Why is it such a rare thing for big babies to be born when it’s not that rare at my midwife’s office? One could make an argument that by random chance, they have a lot of big babies born. Seems unlikely. Maybe it’s more in their ability to leave a baby alone. Most moms that I know start talking induction the second they hit 37 weeks and their doctors are the same. Even with the hospital midwives I had while I was pregnant with Peanut, they told me they wouldn’t let me go past 41 weeks, even though 42 is considered “safe” by most and beyond that is even safe so long as baby is still thriving. This study calls 42+ weeks “post-term” (rather than the 40 weeks that people seem to think) and says that 5-10% of all pregnancies continue to that point. Yes, risks increase at that point, but monitoring a pregnancy is often all that’s necessary.

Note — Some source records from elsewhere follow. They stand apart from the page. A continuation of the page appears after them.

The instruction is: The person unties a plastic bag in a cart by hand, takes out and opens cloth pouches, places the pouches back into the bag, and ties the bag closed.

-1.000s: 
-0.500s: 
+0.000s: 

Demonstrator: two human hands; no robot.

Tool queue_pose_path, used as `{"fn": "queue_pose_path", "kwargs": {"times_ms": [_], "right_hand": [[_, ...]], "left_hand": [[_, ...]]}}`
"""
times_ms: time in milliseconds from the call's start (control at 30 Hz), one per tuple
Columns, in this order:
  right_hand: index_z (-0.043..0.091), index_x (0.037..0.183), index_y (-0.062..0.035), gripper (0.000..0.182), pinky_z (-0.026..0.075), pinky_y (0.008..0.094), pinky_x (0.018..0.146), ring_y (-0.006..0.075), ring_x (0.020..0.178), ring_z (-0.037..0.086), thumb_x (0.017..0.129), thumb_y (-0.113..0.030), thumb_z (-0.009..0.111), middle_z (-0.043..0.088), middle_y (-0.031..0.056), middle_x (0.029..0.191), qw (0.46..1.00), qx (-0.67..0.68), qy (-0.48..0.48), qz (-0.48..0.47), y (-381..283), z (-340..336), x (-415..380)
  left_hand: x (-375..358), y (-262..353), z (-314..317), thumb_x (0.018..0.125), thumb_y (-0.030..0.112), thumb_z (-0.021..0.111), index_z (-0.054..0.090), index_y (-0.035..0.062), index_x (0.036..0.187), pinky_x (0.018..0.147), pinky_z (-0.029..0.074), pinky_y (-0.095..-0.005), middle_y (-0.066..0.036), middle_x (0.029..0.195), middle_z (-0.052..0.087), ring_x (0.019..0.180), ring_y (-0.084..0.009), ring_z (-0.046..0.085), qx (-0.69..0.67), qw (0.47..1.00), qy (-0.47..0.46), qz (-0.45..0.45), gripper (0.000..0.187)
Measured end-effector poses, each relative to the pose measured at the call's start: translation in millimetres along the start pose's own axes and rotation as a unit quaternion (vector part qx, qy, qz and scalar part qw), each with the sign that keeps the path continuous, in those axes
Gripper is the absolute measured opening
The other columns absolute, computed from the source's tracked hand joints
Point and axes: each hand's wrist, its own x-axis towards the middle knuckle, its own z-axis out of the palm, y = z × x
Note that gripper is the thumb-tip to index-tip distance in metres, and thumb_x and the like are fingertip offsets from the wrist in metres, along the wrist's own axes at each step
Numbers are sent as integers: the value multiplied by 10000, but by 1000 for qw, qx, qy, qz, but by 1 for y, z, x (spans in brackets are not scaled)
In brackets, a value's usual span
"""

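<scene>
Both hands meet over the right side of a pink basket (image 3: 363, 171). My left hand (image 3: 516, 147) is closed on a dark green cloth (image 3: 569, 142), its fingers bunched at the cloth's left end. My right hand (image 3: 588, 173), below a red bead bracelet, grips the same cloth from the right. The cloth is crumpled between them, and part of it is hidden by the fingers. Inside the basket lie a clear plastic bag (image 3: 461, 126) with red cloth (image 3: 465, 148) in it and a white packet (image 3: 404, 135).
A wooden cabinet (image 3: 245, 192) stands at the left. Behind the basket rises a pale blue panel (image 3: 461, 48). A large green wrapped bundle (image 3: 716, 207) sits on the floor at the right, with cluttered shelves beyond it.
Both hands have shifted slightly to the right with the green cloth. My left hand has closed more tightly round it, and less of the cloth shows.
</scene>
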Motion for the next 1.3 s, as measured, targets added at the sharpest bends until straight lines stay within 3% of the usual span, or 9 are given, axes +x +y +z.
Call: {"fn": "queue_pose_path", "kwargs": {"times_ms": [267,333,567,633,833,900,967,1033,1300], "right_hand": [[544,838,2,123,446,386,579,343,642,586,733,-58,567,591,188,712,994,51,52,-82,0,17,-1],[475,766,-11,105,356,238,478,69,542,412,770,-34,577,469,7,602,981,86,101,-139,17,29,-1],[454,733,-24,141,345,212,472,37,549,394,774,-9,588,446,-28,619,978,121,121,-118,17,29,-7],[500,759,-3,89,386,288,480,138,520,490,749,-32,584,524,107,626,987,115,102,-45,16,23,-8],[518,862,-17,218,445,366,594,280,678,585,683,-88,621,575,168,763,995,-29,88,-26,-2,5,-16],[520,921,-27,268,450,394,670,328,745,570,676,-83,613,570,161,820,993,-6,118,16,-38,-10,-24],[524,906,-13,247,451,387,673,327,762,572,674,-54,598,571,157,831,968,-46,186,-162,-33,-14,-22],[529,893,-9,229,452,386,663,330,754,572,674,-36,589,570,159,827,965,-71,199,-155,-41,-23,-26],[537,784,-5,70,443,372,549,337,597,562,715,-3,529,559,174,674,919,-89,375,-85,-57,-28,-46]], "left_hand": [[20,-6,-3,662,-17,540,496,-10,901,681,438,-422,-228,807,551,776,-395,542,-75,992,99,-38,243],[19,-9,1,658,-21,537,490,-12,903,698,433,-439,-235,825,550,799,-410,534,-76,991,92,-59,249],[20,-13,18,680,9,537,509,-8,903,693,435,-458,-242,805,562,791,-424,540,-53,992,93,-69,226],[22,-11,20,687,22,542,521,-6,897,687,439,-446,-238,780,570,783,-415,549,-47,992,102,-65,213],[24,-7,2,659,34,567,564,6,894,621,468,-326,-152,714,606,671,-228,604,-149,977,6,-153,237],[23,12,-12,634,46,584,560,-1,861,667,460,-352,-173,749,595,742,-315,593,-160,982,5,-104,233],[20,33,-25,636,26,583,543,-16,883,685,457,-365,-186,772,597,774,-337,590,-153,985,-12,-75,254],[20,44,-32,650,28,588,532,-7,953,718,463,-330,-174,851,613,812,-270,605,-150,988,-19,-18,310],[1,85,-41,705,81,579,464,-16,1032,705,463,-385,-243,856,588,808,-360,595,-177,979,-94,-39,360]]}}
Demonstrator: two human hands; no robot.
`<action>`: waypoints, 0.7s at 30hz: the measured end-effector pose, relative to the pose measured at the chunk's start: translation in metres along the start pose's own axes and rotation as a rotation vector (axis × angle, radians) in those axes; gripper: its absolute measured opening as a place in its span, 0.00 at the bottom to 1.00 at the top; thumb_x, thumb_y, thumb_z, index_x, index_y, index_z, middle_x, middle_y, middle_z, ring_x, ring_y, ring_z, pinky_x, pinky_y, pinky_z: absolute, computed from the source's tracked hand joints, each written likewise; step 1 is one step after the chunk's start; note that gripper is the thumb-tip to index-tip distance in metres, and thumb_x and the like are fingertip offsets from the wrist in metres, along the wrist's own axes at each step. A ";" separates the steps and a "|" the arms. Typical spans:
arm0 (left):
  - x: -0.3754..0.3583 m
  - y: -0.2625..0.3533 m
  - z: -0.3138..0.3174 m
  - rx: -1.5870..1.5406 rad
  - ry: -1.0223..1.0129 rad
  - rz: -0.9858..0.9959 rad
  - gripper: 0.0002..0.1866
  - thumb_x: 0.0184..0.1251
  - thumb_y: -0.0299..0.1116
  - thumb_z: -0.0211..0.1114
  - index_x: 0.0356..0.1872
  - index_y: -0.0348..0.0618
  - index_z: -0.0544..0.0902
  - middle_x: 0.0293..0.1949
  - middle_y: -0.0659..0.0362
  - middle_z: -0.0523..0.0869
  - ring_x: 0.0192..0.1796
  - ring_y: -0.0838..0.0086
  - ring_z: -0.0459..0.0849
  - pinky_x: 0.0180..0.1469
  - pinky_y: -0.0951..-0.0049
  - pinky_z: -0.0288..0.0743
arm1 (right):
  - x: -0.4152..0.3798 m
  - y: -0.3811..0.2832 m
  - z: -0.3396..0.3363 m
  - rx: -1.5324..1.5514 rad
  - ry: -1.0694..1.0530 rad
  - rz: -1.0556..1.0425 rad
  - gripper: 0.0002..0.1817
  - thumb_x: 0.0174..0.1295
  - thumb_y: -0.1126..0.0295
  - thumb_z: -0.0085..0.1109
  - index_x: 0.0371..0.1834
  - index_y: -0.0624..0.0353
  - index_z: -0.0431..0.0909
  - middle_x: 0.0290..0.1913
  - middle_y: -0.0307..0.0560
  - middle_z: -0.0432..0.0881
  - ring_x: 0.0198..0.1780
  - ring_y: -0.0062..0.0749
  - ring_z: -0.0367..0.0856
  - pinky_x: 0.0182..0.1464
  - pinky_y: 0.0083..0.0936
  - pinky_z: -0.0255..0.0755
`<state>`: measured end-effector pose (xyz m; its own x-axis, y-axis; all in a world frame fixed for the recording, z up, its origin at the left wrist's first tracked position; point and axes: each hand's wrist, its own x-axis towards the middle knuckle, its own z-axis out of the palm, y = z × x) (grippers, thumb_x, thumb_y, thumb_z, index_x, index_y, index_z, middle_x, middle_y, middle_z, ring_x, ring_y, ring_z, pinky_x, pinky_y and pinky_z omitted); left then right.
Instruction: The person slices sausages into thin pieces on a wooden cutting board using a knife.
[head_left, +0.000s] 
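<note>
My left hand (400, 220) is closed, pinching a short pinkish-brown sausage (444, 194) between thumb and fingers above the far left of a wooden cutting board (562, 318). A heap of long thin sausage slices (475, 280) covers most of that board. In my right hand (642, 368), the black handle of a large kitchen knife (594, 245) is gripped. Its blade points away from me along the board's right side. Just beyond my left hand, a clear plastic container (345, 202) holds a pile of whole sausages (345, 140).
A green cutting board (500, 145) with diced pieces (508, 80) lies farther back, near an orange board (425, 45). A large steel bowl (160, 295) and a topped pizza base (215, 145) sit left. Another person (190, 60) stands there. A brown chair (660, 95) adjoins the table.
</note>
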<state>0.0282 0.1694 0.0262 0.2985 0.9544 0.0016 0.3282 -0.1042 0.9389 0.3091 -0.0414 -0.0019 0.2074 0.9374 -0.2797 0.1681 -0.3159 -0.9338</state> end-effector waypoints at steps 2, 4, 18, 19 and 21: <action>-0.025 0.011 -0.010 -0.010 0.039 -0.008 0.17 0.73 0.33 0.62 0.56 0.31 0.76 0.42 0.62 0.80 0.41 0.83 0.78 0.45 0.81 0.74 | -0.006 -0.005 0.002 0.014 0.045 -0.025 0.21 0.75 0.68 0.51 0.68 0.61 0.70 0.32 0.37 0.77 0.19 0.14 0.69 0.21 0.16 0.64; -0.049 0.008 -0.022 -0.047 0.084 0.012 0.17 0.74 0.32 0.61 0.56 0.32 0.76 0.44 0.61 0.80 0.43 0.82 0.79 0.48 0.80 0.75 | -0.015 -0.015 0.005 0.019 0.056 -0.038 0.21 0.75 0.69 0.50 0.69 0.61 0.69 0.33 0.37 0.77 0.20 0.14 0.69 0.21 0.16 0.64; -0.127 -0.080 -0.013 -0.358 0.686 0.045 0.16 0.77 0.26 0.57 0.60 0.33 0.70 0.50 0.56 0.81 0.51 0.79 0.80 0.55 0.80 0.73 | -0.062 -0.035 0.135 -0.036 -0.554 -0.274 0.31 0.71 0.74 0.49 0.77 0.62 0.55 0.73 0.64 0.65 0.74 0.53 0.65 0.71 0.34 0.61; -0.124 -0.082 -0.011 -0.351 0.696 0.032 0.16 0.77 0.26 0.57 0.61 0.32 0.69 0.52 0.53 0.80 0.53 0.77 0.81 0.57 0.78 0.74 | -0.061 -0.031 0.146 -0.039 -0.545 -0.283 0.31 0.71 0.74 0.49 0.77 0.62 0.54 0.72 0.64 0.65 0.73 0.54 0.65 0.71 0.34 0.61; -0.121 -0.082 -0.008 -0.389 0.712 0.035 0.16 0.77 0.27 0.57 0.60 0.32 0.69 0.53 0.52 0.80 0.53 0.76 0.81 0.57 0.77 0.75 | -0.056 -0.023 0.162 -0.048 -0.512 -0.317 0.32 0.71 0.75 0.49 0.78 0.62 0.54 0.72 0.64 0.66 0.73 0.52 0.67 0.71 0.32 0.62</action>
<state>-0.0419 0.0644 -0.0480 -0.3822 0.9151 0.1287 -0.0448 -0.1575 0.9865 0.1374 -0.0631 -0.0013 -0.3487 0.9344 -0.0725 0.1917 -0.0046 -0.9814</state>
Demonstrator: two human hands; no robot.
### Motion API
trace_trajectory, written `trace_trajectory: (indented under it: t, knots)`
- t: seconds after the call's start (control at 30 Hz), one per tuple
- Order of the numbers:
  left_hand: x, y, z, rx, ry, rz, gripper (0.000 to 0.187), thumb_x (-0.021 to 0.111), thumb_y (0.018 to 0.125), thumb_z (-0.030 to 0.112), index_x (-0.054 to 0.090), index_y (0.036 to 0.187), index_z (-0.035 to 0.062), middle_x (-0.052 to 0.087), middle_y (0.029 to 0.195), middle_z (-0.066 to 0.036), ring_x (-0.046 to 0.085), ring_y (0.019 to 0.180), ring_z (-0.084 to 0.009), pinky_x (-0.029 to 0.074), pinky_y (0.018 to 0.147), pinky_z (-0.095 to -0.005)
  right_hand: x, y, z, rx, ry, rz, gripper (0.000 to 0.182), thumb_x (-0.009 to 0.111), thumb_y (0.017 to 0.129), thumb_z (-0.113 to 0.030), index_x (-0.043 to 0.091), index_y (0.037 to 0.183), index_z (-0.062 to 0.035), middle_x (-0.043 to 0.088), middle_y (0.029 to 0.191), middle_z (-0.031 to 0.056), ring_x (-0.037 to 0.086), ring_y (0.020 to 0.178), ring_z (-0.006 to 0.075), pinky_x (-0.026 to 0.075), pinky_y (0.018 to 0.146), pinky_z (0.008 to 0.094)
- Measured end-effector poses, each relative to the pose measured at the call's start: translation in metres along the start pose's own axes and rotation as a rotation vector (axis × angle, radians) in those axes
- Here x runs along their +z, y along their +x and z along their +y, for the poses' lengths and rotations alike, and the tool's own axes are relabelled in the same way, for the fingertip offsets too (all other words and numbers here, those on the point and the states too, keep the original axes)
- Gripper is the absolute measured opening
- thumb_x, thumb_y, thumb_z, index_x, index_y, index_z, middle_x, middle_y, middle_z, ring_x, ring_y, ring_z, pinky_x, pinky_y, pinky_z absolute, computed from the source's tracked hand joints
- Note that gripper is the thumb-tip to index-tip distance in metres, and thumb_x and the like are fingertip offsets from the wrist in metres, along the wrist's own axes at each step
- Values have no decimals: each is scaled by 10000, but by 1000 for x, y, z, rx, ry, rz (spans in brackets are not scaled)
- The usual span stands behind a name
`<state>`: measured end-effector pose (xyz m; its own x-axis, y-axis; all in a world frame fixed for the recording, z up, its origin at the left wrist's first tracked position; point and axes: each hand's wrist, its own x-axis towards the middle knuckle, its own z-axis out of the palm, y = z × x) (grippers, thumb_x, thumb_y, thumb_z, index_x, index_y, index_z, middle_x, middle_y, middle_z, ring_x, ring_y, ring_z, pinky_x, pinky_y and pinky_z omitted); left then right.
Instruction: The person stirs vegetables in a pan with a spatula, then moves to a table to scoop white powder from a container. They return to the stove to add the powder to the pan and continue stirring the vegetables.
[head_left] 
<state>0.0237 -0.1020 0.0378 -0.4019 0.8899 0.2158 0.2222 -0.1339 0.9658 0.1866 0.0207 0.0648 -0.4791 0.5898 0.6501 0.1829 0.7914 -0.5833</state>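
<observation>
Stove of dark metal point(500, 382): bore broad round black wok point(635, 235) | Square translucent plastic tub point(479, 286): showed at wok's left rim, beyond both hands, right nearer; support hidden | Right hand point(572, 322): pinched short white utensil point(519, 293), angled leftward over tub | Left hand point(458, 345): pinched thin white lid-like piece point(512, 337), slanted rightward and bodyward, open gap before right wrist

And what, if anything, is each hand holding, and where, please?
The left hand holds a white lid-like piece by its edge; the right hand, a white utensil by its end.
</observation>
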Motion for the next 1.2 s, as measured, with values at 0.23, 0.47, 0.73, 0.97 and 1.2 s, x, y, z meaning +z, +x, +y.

So let’s assume you have a baby who is ready to be born at 41 weeks, which is actually pretty average (41 weeks 1 day for first time moms, 40 weeks 5 days for further pregnancies). You don’t know that, of course, and are induced at 39 weeks, which is also pretty normal. That’s two full weeks before that baby was ready to come out. Since babies gain about a half of a pound a week, that’s a full pound bigger than they would have been if they would have been allowed to choose their own birthday, not to mention all of the other development they would have gotten in the womb. So maybe it’s not that uncommon to have a big baby, we’re just not giving them the time they need to get that big.

Then there’s the story I’ve heard from multiple moms that their doctor tells them, after an ultrasound late in the pregnancy, that they’re going to have to have a c-section because their baby is too big. First, ultrasounds can be off by as much as 2 lbs at the end of pregnancy, so that supposed 10 lb baby could really be 8 or 12. There’s no way to tell.

And let’s say that baby really is a 10 pounder. Or even a 12 pounder. Baring medical complications like gestational diabetes, why would your body make a baby that was too big to actually exit? The answer is that it wouldn’t. If this was something that routinely happened, as many doctors seem to think that it does, we would not have survived as a species.

So is there such thing as a baby that’s too big to be born? Under normal circumstances, I firmly believe that there is not. So if you need to have an ultrasound at the end of pregnancy, try to ignore comments about weight in general. You can do this. You can birth a baby. Trust me, your body was made for it. 

Is it a boy or a girl?

Walking around with a big pregnant belly, the two questions you’re guaranteed to be asked are 1. When you’re due, and 2. The sex of the baby. I know that I disappointed many-a stranger by giving such a generalized answer as “January” to the first question and I baffled many-a stranger by saying that we weren’t finding out the sex. Heck, I probably baffled many non-strangers too.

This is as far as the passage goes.